Чтобы угодить родителям, Шарль одно время вынашивал мысль сдать конкурсный письменный экзамен по французской литературе, но потом отказался — он был утомлен и ему осточертели все эти лавры, эти побрякушки. Впрочем, он пренебрегал учебой вовсе не ради каких-либо удовольствий. Хотя квартал, где он теперь жил, изобиловал девицами легкого поведения и соответствующими гостиницами, он строго хранил свою невинность и думал только о матери, страдая от ее отсутствия. А она на целых два месяца уехала в Бурбон-ле-Бен. Как может она так долго обходиться без него? Ведь муж, каким бы важным он ни был, не способен заменить сына. Покинутый, отверженный, он страдал и изливал свою боль в письмах неблагодарной: «Я сожалею не об утраченных ласках и радостях, а о чем-то таком, благодаря чему мать всегда кажется нам лучшей из всех женщин, благодаря чему ее достоинства ценятся нами выше достоинств других женщин; между матерью и сыном устанавливается такое согласие, и они так славно живут друг возле друга, что, право же, с тех пор, как я поселился у г-на Лазега, я чувствую себя не в своей тарелке». Он находил, что, несмотря на свои прекрасные человеческие качества, чета Лазег не лишена некоторой «пошлости», и это его немного «отталкивает». В их доме царила «вечная веселость» дурного вкуса.

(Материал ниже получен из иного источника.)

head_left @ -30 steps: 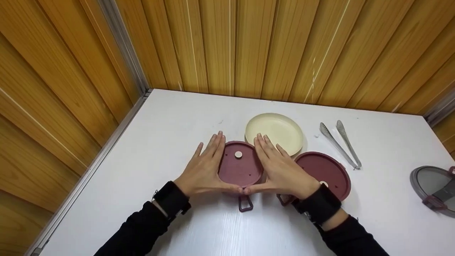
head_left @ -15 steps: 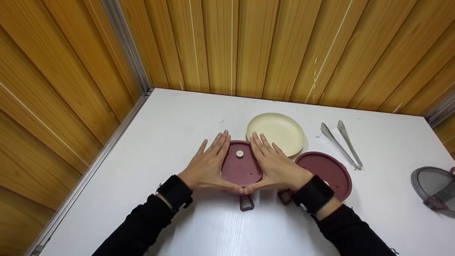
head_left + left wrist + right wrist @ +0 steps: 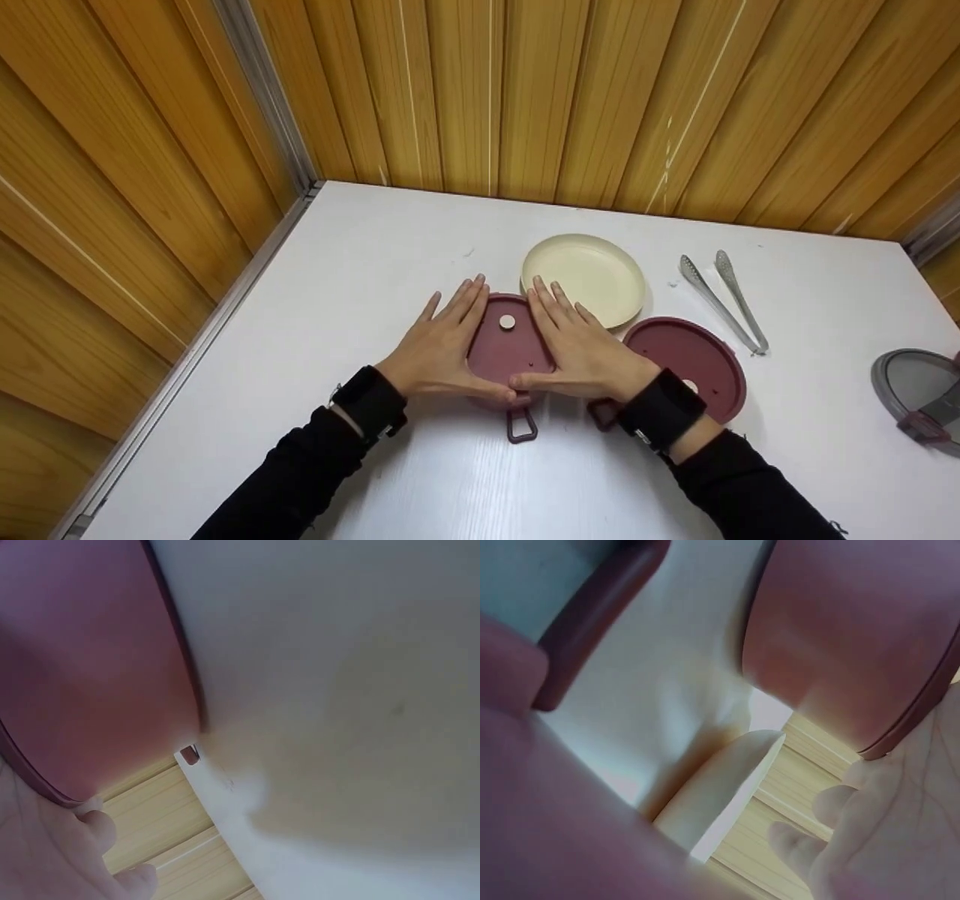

Временами он даже спрашивал себя, не лучше ли ему было бы учиться в коллеже: «В коллеже я мало занимался в классе, но все же занимался. Когда меня выгнали, я испытал встряску и после случившегося позанимался еще немного у тебя, — а теперь я ничего, ничего не делаю, причем сейчас это безделье отнюдь не поэтичное и приятное, а глуповатое и хмурое […] В коллеже я время от времени работал, читал, даже плакал, иногда сердился, во всяком случае, жил, а теперь — нет, нахожусь в каком-то угнетенном состоянии, и недостатков у меня сейчас сколько угодно, причем теперь это уже не прежние, не лишенные некоторой приятности недостатки. И ладно бы еще это печальное состояние вынуждало меня к резким переменам, так нет же, от того духа активности, который толкал меня то к благим поступкам, то к дурным, нет и следа, осталось лишь безразличие, тоска и скука».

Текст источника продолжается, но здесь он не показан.